- _Your assignment_: Reproduce the listing verbatim.
--
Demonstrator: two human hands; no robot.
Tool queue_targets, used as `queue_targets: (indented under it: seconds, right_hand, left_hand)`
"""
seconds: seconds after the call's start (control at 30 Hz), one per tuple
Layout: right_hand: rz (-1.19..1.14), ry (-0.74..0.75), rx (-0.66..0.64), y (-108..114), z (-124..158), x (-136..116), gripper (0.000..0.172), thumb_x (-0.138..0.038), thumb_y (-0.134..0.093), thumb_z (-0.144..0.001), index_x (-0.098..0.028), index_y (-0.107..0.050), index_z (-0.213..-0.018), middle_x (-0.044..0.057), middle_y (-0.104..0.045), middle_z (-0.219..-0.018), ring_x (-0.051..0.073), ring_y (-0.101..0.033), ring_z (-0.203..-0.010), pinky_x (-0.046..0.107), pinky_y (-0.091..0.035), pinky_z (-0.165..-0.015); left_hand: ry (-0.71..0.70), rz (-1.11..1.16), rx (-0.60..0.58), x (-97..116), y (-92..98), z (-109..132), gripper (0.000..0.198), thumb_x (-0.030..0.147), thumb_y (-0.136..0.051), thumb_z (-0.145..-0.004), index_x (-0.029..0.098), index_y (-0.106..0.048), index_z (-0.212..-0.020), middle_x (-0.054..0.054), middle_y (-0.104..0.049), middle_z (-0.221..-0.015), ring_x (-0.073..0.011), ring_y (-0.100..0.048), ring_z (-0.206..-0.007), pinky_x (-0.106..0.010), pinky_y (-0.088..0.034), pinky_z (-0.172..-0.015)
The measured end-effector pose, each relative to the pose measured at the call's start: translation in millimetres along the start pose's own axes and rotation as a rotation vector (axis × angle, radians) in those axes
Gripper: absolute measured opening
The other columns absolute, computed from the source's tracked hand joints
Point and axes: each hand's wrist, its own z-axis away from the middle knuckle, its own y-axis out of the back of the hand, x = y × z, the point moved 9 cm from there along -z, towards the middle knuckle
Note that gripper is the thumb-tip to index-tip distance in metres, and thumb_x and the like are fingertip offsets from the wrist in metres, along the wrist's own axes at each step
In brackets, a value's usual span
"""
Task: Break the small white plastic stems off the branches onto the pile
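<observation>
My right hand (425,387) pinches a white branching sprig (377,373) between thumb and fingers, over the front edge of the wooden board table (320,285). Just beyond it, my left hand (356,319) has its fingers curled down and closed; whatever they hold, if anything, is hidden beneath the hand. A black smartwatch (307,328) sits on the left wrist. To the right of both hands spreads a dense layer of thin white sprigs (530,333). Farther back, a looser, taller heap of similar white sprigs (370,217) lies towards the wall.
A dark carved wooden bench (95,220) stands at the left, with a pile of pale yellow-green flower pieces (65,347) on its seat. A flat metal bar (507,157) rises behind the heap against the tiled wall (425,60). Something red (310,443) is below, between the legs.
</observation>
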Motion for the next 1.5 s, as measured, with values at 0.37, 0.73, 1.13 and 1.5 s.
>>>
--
- _Response_:
Demonstrator: two human hands; no robot.
Tool queue_targets, used as `queue_targets: (indented under it: seconds, right_hand, left_hand)`
"""
seconds: seconds after the call's start (control at 30 Hz), one per tuple
Layout: right_hand: rz (-1.19..1.14), ry (-0.74..0.75), rx (-0.66..0.64), y (-108..114), z (-124..158), x (-136..116), gripper (0.000..0.172), thumb_x (-0.138..0.038), thumb_y (-0.134..0.093), thumb_z (-0.144..0.001), index_x (-0.098..0.028), index_y (-0.107..0.050), index_z (-0.213..-0.018), middle_x (-0.044..0.057), middle_y (-0.104..0.045), middle_z (-0.219..-0.018), ring_x (-0.051..0.073), ring_y (-0.101..0.033), ring_z (-0.203..-0.010), pinky_x (-0.046..0.107), pinky_y (-0.091..0.035), pinky_z (-0.165..-0.015); left_hand: ry (-0.71..0.70), rz (-1.11..1.16), rx (-0.60..0.58), x (-97..116), y (-92..98), z (-109..132), gripper (0.000..0.198), thumb_x (-0.030..0.147), thumb_y (-0.136..0.051), thumb_z (-0.145..-0.004), index_x (-0.029..0.098), index_y (-0.106..0.048), index_z (-0.212..-0.020), middle_x (-0.054..0.054), middle_y (-0.104..0.049), middle_z (-0.221..-0.015), ring_x (-0.073..0.011), ring_y (-0.100..0.048), ring_z (-0.206..-0.007), pinky_x (-0.106..0.010), pinky_y (-0.088..0.034), pinky_z (-0.172..-0.015)
The measured end-effector pose, each relative to the pose measured at the call's start: translation in millimetres along the start pose's own axes and rotation as a rotation vector (axis × angle, radians) in those axes
Gripper: absolute measured opening
The other columns absolute, computed from the source's tracked hand joints
Point and axes: each hand's wrist, its own z-axis away from the middle knuckle, its own y-axis out of the back of the hand, x = y × z, the point moved 9 cm from there along -z, towards the middle knuckle
Note that gripper is the thumb-tip to index-tip distance in metres, and thumb_x and the like are fingertip offsets from the wrist in metres, along the wrist's own axes at each step
In brackets, a value's usual span
"""
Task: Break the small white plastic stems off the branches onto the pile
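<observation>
My right hand (425,387) pinches a white branching sprig (377,373) between thumb and fingers, over the front edge of the wooden board table (320,285). Just beyond it, my left hand (356,319) has its fingers curled down and closed; whatever they hold, if anything, is hidden beneath the hand. A black smartwatch (307,328) sits on the left wrist. To the right of both hands spreads a dense layer of thin white sprigs (530,333). Farther back, a looser, taller heap of similar white sprigs (370,217) lies towards the wall.
A dark carved wooden bench (95,220) stands at the left, with a pile of pale yellow-green flower pieces (65,347) on its seat. A flat metal bar (507,157) rises behind the heap against the tiled wall (425,60). Something red (310,443) is below, between the legs.
</observation>
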Motion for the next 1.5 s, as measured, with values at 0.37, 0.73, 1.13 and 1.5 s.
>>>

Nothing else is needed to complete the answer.